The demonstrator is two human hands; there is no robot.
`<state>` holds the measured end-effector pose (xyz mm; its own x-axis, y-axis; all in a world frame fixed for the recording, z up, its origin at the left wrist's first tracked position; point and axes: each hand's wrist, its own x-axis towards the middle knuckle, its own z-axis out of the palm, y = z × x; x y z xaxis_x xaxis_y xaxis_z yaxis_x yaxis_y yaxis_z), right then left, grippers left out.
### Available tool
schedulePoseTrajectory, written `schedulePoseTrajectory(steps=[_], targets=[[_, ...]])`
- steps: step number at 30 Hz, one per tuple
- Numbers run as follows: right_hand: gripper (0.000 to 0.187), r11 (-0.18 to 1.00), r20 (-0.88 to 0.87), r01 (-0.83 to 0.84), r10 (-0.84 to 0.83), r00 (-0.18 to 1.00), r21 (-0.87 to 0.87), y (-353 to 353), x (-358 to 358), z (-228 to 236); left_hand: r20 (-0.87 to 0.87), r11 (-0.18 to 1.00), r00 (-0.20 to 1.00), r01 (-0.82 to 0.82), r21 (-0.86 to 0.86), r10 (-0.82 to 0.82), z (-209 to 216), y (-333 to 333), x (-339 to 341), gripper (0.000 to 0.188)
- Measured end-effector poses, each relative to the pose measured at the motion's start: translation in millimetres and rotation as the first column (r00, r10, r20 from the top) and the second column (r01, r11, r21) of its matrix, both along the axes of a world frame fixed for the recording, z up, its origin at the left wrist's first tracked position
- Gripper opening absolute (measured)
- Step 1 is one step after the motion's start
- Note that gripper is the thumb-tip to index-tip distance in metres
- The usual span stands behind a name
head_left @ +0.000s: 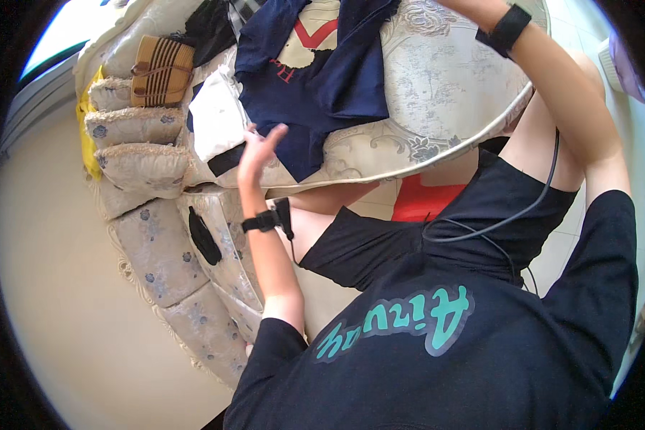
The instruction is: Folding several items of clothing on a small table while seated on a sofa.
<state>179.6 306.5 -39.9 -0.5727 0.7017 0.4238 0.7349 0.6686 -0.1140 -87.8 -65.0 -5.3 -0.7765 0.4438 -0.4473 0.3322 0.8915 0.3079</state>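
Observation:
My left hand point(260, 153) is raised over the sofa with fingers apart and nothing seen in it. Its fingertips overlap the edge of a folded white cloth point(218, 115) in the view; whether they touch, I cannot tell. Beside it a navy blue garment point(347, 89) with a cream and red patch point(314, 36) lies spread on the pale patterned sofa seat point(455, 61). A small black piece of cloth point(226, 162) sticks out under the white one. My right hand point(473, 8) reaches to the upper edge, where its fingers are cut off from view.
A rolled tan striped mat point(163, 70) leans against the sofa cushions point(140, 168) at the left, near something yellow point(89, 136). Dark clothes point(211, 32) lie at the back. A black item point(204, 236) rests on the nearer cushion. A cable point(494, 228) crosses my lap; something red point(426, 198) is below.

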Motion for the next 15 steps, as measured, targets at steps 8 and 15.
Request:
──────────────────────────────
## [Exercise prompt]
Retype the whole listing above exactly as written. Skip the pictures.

## [Exercise answer]
The demonstrator is two human hands; there is no robot.
`<state>` holds the measured end-effector pose (xyz mm; its own x-axis, y-axis; all in a world frame fixed for the recording, z up, its origin at the left wrist's first tracked position; point and axes: each hand's wrist, its own x-axis towards the middle knuckle, its own z-axis out of the palm, y = z × x; x y z xaxis_x xaxis_y xaxis_z yaxis_x yaxis_y yaxis_z), right then left, grippers left out.
### Available tool
schedulePoseTrajectory, written `schedulePoseTrajectory(steps=[_], targets=[[_, ...]])`
- steps: step number at 30 Hz, one per tuple
- Numbers run as follows: right_hand: gripper (0.000 to 0.187), r11 (-0.18 to 1.00), r20 (-0.88 to 0.87), r01 (-0.83 to 0.84), r10 (-0.84 to 0.83), r00 (-0.18 to 1.00), r21 (-0.87 to 0.87), y (-353 to 353), x (-358 to 358), z (-228 to 236); left_hand: r20 (-0.87 to 0.87), r11 (-0.18 to 1.00), r00 (-0.20 to 1.00), r01 (-0.82 to 0.82), r21 (-0.86 to 0.86), r10 (-0.82 to 0.82), z (-209 to 216), y (-333 to 333), x (-339 to 341), gripper (0.000 to 0.188)
- Measured end-effector poses, each relative to the pose measured at the motion's start: translation in millimetres and rotation as the first column (r00, r10, r20 from the top) and the second column (r01, r11, r21) of its matrix, both along the axes of a world frame fixed for the recording, z up, its origin at the left wrist's first tracked position
- Gripper opening absolute (measured)
- Step 1 is one step after the motion's start
- Note that gripper is the thumb-tip to index-tip distance in metres
- The usual span stands behind a name
head_left @ +0.000s: 
The instruction is: Folding several items of clothing on a small table while seated on a sofa.
<state>179.6 306.5 -39.9 -0.5727 0.7017 0.4238 0.7349 0.6686 -0.1140 -87.8 -65.0 -5.3 -0.7765 0.4438 -0.4473 0.3322 0.8915 0.3079</state>
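Observation:
My left hand point(260, 153) is raised over the sofa with fingers apart and nothing seen in it. Its fingertips overlap the edge of a folded white cloth point(218, 115) in the view; whether they touch, I cannot tell. Beside it a navy blue garment point(347, 89) with a cream and red patch point(314, 36) lies spread on the pale patterned sofa seat point(455, 61). A small black piece of cloth point(226, 162) sticks out under the white one. My right hand point(473, 8) reaches to the upper edge, where its fingers are cut off from view.
A rolled tan striped mat point(163, 70) leans against the sofa cushions point(140, 168) at the left, near something yellow point(89, 136). Dark clothes point(211, 32) lie at the back. A black item point(204, 236) rests on the nearer cushion. A cable point(494, 228) crosses my lap; something red point(426, 198) is below.
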
Motion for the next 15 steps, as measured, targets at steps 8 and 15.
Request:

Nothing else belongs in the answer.